* **Exercise aim**: Check every line of the entries that follow, and copy the ones containing "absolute".

(Collected data entries)
==============================
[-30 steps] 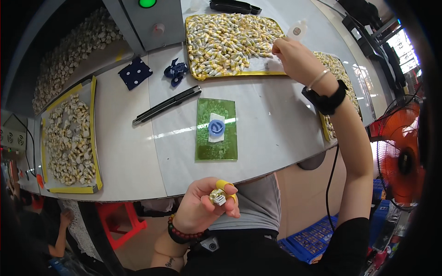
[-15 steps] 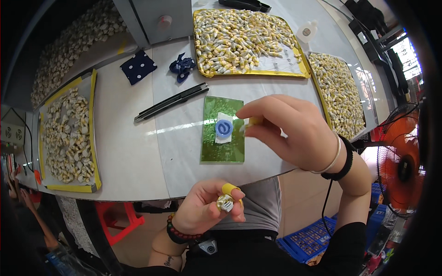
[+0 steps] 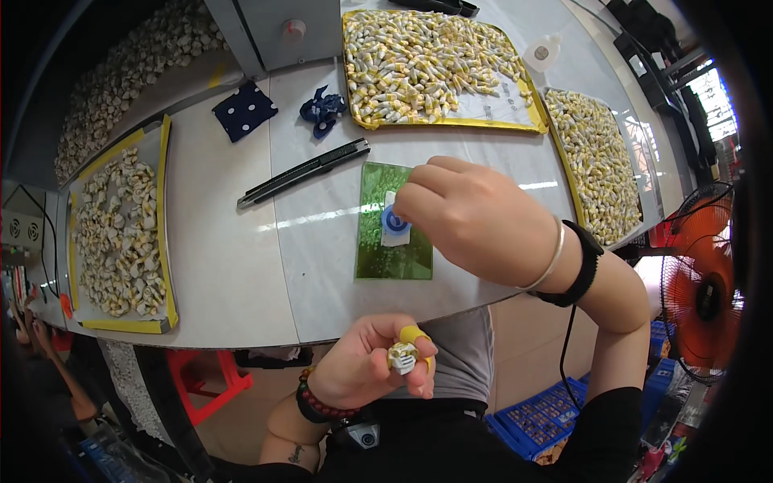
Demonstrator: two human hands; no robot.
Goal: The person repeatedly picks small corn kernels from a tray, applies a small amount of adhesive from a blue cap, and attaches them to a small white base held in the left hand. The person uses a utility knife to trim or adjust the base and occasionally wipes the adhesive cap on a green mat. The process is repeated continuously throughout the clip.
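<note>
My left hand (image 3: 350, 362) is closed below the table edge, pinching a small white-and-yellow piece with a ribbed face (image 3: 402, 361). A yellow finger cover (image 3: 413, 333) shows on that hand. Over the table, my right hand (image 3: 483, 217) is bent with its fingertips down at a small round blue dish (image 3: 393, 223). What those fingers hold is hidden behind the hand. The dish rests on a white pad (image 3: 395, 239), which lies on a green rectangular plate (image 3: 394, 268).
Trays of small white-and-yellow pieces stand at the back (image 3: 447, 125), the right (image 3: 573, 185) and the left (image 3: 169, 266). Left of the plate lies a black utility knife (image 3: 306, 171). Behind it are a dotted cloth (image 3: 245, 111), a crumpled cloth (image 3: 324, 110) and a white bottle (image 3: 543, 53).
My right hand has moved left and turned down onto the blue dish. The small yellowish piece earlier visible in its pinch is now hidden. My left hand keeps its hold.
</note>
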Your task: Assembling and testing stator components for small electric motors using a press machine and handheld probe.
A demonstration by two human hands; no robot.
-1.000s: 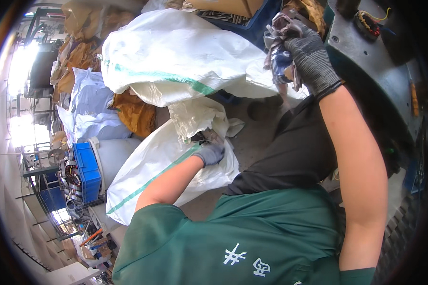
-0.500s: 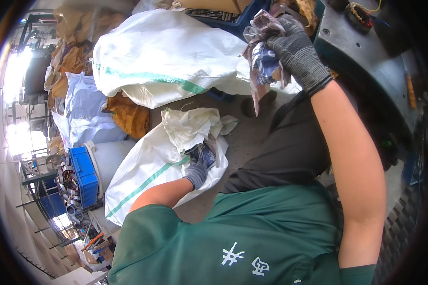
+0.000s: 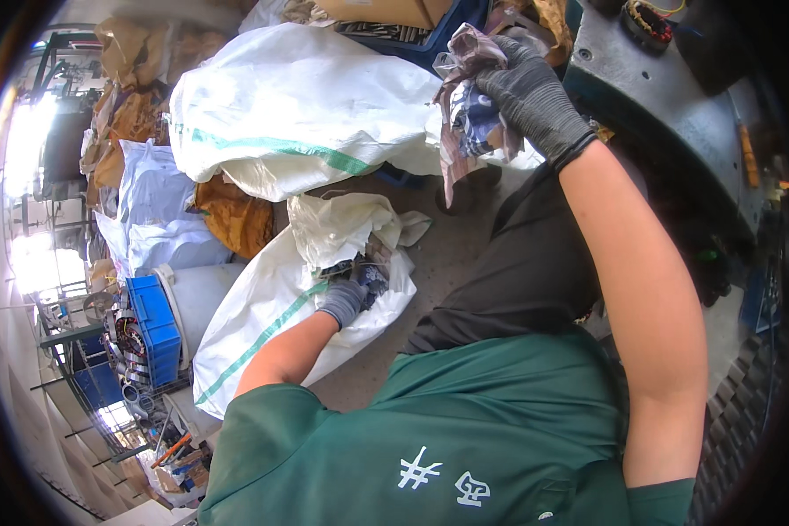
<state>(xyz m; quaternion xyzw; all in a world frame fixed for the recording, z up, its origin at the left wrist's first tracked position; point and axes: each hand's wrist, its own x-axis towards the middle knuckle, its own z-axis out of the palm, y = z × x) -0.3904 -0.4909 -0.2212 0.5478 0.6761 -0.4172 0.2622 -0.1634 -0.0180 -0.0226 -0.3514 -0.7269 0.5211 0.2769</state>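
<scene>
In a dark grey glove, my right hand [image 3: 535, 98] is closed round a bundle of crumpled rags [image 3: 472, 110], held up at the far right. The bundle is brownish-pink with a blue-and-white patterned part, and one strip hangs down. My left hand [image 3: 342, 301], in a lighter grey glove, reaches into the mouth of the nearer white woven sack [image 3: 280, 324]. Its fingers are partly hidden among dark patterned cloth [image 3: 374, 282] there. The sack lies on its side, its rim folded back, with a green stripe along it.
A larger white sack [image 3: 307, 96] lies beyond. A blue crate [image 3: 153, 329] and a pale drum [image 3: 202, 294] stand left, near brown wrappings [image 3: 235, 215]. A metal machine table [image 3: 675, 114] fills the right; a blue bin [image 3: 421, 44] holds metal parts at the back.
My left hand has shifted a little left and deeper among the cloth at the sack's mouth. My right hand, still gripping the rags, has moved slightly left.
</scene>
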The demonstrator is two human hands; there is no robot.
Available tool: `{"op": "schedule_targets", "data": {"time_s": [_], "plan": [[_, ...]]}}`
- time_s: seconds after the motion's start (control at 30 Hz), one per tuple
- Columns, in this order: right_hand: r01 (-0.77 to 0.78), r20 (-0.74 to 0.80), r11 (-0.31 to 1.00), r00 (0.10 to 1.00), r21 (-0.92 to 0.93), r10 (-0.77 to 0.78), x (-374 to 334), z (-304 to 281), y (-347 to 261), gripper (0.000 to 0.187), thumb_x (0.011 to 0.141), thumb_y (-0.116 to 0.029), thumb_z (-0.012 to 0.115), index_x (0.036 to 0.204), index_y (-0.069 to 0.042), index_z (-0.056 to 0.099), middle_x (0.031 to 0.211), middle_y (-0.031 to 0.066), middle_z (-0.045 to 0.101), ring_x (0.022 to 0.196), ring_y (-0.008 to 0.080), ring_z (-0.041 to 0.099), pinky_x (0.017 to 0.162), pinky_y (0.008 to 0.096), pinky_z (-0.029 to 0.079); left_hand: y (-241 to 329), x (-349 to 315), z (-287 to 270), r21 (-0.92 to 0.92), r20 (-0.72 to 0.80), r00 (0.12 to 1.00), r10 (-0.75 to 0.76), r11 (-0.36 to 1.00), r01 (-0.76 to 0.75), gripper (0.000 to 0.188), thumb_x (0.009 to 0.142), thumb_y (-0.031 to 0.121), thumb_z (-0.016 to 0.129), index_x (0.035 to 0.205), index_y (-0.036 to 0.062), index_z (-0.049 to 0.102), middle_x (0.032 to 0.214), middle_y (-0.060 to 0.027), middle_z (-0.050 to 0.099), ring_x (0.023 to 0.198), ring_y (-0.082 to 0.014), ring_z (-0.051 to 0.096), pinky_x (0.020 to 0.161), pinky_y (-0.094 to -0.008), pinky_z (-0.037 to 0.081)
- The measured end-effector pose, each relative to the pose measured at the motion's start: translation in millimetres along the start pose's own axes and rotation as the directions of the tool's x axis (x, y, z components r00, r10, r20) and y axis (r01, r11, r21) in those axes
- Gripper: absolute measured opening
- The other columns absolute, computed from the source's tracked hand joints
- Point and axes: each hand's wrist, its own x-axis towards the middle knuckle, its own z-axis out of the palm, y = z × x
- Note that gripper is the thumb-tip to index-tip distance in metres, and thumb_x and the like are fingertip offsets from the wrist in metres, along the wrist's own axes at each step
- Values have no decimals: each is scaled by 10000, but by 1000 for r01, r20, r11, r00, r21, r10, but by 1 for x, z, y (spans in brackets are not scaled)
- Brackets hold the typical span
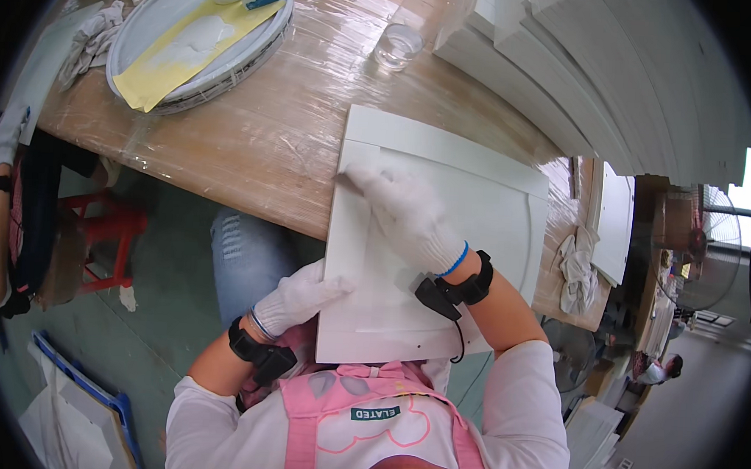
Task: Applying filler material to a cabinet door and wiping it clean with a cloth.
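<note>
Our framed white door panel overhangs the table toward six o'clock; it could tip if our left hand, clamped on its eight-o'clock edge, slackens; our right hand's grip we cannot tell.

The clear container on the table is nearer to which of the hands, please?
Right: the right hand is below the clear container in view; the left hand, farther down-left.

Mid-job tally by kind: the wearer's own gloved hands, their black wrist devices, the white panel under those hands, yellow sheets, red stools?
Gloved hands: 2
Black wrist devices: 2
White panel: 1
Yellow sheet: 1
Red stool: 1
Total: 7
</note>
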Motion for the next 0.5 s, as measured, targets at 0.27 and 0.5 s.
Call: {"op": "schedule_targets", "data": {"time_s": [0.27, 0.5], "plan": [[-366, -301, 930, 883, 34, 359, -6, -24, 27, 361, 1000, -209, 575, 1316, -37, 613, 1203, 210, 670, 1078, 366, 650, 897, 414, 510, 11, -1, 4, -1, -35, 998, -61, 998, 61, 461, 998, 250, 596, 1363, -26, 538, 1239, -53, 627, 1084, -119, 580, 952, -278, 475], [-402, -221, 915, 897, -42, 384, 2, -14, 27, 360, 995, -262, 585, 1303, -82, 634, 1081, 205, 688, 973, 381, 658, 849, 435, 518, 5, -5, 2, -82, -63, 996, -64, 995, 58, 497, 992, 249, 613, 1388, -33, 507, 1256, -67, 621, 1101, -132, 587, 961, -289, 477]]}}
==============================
* **Solution to this exercise**:
- Gripper: absolute measured opening
- The other columns absolute, computed from the source's tracked hand joints

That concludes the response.